▶ What you need to do
Return each line of the listing in which the word "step" appears.

▶ Records shown
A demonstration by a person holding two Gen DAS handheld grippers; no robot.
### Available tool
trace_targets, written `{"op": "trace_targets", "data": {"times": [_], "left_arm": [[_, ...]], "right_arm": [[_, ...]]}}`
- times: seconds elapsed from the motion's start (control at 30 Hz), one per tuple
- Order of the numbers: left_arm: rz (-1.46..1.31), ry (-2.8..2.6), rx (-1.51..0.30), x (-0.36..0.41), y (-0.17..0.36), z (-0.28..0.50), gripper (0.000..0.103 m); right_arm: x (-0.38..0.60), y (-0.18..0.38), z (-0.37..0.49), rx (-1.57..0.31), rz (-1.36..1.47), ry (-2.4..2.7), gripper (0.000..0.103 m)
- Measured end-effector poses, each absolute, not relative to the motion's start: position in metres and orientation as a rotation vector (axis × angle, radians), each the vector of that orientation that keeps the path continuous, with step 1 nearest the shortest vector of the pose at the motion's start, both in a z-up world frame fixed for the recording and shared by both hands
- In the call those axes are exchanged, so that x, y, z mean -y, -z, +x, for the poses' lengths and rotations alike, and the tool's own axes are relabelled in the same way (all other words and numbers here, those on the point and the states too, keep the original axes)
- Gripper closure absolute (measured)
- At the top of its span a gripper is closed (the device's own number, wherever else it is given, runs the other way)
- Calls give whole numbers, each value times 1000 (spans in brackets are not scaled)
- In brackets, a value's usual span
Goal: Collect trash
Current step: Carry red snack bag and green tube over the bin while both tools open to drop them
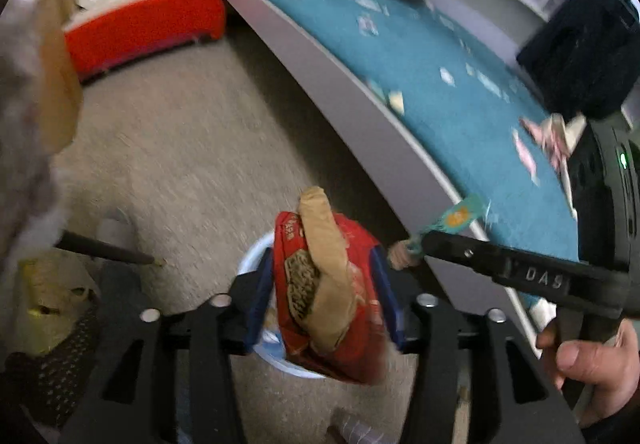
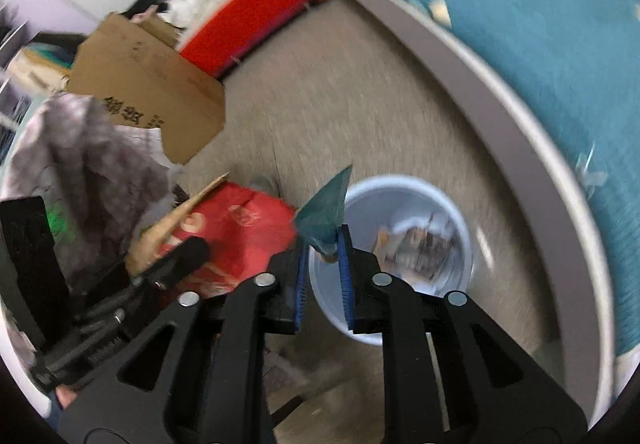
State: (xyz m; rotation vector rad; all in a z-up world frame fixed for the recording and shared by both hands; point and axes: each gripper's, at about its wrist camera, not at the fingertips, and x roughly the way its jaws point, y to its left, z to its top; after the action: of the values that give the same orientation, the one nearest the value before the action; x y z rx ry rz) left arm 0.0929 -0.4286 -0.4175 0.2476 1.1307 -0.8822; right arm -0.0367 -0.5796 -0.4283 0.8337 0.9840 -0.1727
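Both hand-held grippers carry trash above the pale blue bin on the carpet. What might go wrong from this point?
1. The red snack bag with brown paper hangs between the left hand-held gripper's parted pads; it is wide beside the round pale blue plastic bin and may catch the rim.
2. The small teal wrapper in the right hand-held gripper sits over the bin's near edge; being light, it may drift onto the beige carpet.

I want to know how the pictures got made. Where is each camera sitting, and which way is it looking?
Left wrist view: on the left gripper, looking down at the red packet over the bin; a hand with the right gripper shows.
Right wrist view: on the right gripper, looking down at the teal wrapper over the bin.
Shared: bin, red packet, teal wrapper, bed, floor.
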Motion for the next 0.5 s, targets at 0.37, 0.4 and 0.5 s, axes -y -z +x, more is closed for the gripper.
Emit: {"op": "trace_targets", "data": {"times": [0.37,0.4,0.5], "left_arm": [[286,819,-1206,424,439,96,11],[288,817,-1195,425,436,95,11],[329,780,-1120,421,414,89,8]], "right_arm": [[592,431,-52,-974,906,261,6],[592,429,-53,-970,904,267,6],[589,416,-52,-967,873,293,6]]}}
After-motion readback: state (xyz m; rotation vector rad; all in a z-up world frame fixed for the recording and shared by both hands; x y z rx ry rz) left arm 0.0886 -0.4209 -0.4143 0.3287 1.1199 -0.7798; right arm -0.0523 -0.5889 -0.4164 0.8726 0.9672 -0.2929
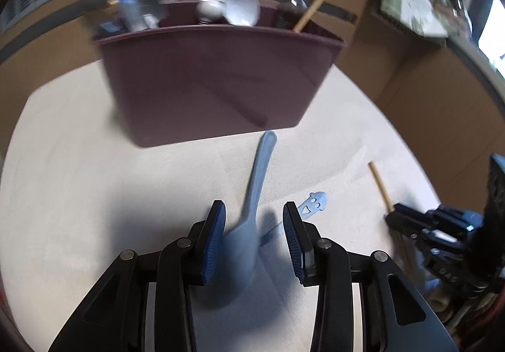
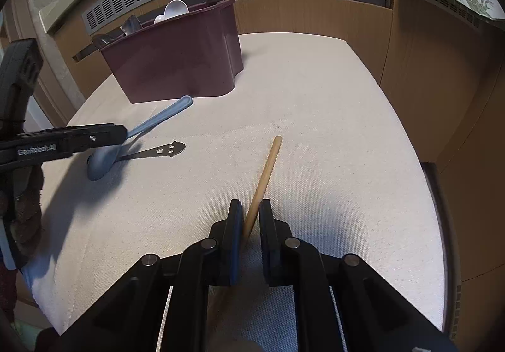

▶ Reply to the exercise
- Measured end-effector poses, each absolute, not relative to the motion's start: position in metres and orientation as a rotation vector (axis × angle, radians), each the vector of that orientation that keeps the path continuous, with step 1 nearest the shortest vector of the pose at the motion's start, both in a z-up world frame fixed for the recording and shared by both hands
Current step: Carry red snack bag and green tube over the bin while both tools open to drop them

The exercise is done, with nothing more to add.